▸ **The task**: Can you write out the whole listing exactly?

▸ **Stored data**:
• • • • •

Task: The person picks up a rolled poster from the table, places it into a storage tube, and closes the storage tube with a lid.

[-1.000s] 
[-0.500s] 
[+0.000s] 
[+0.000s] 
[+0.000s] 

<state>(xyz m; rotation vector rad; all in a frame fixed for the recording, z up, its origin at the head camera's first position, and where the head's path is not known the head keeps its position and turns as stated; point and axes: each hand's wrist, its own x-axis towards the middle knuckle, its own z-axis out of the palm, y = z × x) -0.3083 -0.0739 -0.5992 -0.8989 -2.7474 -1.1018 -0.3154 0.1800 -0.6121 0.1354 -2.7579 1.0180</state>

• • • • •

▸ **Response to this exercise**:
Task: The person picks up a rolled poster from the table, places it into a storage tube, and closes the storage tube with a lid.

[-1.000s] 
[-0.500s] 
[+0.000s] 
[+0.000s] 
[+0.000s] 

<state>(xyz m; rotation vector rad; all in a frame fixed for the recording, z up, its origin at the head camera's first position, and where the head's path is not known the head keeps its position and turns as stated; point and axes: each hand's wrist, its own x-axis towards the middle knuckle, its own z-axis out of the palm, y = z × x) -0.3083 -0.0739 -0.5992 -0.8989 -2.7474 -1.1018 -0.3154 0.1800 -0.6121 0.1354 -2.7579 1.0180</state>

That covers the exercise completely.